Retribution was the feeling 23-year-old Alvin Jones got after scoring the winning goal against the United States, on October 10, in their 2018 FIFA World Cup CONCACAF Zone Final Round qualifier at the Ato Boldon Stadium, Couva.
Trinidad and Tobago prevailed 2-1 in the match, a result which saw the US fail to make the World Cup for the first time since 1986.
“My father, Kelvin Jones, was on the national team when USA knocked us out (of) the World Cup in 1989 so I feel a sense of vindication when I scored that winning goal this time around,” Jones said about one of his glory moments of his career thus far.

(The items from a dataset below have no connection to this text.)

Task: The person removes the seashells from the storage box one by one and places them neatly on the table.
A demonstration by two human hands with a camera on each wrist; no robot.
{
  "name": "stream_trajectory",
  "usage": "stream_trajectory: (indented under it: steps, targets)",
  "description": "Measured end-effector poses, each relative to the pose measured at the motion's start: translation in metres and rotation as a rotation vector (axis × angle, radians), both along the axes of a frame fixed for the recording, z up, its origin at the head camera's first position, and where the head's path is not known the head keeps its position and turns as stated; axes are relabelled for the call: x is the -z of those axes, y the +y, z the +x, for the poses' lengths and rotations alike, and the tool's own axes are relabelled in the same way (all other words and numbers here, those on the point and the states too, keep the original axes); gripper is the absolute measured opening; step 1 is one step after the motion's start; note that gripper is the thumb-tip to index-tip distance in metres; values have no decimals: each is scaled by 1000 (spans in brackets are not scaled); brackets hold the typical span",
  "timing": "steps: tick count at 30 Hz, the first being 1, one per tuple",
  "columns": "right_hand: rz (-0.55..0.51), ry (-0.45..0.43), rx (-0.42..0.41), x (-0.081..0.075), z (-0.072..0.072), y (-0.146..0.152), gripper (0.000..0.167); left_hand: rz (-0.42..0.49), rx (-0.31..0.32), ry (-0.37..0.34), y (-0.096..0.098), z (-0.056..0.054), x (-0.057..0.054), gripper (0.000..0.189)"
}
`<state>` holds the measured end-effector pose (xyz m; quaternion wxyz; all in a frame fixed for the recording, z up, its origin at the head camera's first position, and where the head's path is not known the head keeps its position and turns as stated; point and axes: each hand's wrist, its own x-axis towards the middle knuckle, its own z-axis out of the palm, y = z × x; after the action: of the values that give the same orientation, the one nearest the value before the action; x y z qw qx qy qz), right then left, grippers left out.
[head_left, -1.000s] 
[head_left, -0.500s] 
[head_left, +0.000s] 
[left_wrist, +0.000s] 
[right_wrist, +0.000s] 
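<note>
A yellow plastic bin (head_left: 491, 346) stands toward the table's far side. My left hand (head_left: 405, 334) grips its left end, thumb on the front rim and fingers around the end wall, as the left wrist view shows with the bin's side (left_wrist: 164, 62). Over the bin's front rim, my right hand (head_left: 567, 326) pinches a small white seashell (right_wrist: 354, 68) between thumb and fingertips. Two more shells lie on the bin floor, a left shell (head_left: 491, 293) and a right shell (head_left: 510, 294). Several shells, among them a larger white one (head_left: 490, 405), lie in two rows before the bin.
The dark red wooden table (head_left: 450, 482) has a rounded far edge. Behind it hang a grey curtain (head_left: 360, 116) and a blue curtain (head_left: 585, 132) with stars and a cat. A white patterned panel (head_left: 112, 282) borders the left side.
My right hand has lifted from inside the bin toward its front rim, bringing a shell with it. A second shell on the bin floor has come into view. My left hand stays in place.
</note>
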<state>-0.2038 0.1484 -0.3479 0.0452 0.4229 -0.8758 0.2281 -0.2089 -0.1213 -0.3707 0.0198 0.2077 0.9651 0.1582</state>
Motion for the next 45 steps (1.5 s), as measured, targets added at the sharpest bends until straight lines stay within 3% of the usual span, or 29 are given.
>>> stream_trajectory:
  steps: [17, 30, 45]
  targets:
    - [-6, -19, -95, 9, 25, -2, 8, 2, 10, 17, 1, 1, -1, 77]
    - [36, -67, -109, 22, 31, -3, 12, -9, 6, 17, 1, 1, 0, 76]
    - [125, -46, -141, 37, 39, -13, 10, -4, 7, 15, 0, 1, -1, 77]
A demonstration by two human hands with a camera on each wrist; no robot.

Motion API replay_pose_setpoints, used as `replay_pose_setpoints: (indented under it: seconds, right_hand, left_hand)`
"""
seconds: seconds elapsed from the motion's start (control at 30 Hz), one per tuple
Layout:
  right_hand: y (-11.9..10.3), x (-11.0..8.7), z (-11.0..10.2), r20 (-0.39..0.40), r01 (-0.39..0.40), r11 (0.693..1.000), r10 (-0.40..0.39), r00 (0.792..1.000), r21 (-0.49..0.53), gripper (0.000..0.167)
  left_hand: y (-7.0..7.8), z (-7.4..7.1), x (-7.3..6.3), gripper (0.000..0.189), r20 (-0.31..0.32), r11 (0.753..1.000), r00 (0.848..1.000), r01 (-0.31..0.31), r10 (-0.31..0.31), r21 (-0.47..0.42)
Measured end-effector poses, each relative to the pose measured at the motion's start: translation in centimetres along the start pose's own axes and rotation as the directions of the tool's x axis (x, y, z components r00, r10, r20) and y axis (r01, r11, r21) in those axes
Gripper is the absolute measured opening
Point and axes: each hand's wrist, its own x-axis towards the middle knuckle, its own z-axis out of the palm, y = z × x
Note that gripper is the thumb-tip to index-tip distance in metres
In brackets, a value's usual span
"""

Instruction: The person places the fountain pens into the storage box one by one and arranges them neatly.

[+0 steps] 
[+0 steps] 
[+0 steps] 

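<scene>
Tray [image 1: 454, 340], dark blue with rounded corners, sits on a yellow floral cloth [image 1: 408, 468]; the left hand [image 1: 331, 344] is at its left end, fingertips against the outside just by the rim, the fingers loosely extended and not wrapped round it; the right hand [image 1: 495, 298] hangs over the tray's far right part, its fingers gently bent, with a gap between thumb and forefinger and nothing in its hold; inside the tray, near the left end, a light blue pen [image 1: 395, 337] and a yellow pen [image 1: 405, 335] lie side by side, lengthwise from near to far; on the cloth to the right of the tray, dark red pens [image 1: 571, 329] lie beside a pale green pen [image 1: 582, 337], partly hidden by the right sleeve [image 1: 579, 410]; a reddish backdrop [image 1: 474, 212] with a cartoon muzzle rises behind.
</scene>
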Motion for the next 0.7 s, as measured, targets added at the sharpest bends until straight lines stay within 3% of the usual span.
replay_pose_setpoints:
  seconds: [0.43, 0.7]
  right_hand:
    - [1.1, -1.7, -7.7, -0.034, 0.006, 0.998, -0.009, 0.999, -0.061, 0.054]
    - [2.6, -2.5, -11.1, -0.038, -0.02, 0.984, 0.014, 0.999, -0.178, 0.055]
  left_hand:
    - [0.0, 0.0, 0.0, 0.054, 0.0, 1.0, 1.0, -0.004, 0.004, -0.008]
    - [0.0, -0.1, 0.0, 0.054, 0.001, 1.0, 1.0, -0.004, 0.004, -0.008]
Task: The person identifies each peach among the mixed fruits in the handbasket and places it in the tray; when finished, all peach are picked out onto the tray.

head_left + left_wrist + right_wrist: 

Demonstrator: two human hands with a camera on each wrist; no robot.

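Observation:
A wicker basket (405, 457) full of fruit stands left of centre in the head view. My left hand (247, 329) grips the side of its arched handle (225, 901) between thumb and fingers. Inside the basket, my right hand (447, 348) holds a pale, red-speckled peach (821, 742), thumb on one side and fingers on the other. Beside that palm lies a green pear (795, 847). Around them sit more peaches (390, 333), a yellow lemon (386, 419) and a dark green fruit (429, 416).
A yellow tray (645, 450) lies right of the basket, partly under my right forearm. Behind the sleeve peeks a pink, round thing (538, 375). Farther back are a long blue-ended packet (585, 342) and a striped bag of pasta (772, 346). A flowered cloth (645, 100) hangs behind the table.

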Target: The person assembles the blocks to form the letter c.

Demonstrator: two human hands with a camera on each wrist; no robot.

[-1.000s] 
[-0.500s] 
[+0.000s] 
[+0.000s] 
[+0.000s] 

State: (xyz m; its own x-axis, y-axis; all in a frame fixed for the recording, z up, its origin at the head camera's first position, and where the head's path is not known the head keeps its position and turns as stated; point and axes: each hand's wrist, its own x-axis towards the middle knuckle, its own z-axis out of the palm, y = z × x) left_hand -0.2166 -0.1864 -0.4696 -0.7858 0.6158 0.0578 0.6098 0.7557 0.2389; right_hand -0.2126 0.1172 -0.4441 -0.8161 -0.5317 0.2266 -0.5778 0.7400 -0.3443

Coming from a football home, ever since he was young, the sport was instilled in Jones and his two older brothers, one of whom, Joevin, plays alongside him on the national team.
His other brother Marvin, is a member of Defence Force’s Pro League team.
Jones said, “My father always wanted us to be footballers.”
And it was at age 18 when he got his first big break when he started playing for W Connection. The defender had his share of disappointments having been overlooked by both Seattle Sounders and Kansas City in the American MLS.
“It taught me life is full of disappointment. You just got to get up and try again,” Jones said during a recent interview.
Coming from a family of footballers, things can get a little competitive at times. Jones had this to say about his brother Joevin.
“He’s always motivating me and pushing me, but I see competition. I want to achieve just as much or even more than he has accomplished.”
Currently Jones’ mission is to get signed to a club overseas. A big Arsenal FC supporter, the former W Connection captain believes that, for Trinidad and Tobago to qualify for the 2022 FIFA World Cup in Qatar, one of the major steps will be to return to the top of CFU (Caribbean Football Union).
According to Jones, “Once we can conquer the CFU it will prepare us for the big leagues.”
A past student of East Mucurapo Secondary, Jones sees it as necessary to give back to the youths of both his alma mater and hometown of Carenage by becoming a professional coach or getting involved in programmes, both in schools and camps.
When he’s not aspiring to becoming the next Alexis Sanchez (the Arsenal and Chile striker), Jones finds time to relax, either out fishing or putting a few balls on the golf course.
Jones always wants to be growing and improving his game.
“Playing against USA was one the toughest games yet and I want to be able to top that performance,” he said.
Jones credits a lot of his success to his father and brothers and he only hopes to continue to learn from them as he aims to be the best he can be.